**WORK INSTRUCTIONS:** Search the data for the word "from". Reproduce every line where it is found.

**INPUT DATA:**
-=-=-=-=-

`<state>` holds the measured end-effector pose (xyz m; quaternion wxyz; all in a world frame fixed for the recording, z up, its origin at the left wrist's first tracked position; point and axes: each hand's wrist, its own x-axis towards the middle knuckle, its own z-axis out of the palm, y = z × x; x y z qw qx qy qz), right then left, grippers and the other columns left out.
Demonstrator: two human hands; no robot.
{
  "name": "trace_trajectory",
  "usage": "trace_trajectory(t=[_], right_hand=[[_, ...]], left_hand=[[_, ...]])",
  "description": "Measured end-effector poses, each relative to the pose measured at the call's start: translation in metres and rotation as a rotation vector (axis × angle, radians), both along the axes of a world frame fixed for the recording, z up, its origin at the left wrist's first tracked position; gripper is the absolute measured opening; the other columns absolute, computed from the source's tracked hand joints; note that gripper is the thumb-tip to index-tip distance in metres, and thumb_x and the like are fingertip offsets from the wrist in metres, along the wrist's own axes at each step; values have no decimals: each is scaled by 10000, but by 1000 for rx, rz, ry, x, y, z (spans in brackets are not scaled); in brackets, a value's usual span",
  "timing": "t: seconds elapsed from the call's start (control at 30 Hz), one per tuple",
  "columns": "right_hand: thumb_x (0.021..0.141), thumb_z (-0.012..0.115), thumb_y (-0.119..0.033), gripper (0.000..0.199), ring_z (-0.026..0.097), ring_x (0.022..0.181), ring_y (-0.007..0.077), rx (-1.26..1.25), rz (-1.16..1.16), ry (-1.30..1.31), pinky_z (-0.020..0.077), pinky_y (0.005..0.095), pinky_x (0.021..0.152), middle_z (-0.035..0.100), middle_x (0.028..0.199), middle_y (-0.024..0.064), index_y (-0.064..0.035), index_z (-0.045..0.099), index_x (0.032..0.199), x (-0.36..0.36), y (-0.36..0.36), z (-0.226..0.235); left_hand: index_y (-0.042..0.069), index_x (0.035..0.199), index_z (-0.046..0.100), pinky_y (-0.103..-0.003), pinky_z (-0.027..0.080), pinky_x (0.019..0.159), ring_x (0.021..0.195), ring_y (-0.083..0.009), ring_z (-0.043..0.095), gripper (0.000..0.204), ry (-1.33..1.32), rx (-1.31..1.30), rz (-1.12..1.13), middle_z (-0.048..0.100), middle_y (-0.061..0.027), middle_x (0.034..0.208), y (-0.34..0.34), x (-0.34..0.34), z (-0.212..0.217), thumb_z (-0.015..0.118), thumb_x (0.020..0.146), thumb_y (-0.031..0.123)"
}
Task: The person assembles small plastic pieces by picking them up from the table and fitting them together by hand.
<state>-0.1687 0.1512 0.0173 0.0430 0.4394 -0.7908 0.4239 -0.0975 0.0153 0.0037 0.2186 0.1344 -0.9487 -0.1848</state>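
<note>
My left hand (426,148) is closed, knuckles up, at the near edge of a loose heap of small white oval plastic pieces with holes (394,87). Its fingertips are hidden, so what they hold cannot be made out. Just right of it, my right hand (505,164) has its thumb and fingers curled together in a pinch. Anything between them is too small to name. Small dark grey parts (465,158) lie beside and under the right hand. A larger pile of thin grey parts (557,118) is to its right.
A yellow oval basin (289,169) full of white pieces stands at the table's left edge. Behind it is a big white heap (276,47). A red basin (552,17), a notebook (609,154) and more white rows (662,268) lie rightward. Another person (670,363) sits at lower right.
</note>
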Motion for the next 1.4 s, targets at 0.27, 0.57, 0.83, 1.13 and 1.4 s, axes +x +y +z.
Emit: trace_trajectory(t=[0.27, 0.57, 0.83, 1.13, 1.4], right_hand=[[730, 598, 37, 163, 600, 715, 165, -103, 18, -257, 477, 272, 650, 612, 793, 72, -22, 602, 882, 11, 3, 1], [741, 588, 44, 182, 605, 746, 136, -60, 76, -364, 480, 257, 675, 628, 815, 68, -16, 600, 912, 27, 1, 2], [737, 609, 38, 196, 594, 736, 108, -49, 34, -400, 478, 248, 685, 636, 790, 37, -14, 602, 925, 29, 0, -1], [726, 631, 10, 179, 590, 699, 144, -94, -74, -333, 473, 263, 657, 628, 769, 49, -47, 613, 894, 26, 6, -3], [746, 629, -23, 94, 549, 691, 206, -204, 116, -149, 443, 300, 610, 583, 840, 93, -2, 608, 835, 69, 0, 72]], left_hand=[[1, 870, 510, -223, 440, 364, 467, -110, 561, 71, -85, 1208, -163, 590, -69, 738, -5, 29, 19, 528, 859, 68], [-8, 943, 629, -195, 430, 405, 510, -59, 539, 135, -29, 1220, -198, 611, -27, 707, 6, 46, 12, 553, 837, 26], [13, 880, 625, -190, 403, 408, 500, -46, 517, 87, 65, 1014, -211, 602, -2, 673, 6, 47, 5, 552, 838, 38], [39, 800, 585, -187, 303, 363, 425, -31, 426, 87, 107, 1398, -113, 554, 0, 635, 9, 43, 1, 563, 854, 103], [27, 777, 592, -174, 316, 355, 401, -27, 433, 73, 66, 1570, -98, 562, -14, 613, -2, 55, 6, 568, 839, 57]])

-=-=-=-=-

**FINISHED TASK:**
  "description": "Measured end-effector poses, each relative to the pose measured at the call's start: translation in metres and rotation as a rotation vector (axis × angle, radians), both along the axes of a world frame fixed for the recording, z up, its origin at the left wrist's first tracked position; gripper is the absolute measured opening; the other columns absolute, computed from the source's tracked hand joints; note that gripper is the thumb-tip to index-tip distance in metres, and thumb_x and the like are fingertip offsets from the wrist in metres, along the wrist's own axes at each step; values have no decimals: each is scaled by 10000, but by 1000 for rx, rz, ry, x, y, z (spans in brackets are not scaled); in brackets, a value's usual span",
  "timing": "t: seconds elapsed from the call's start (control at 30 Hz), one per tuple",
Task: The person assembles small plastic pieces by picking them up from the table and fitting them together by hand.

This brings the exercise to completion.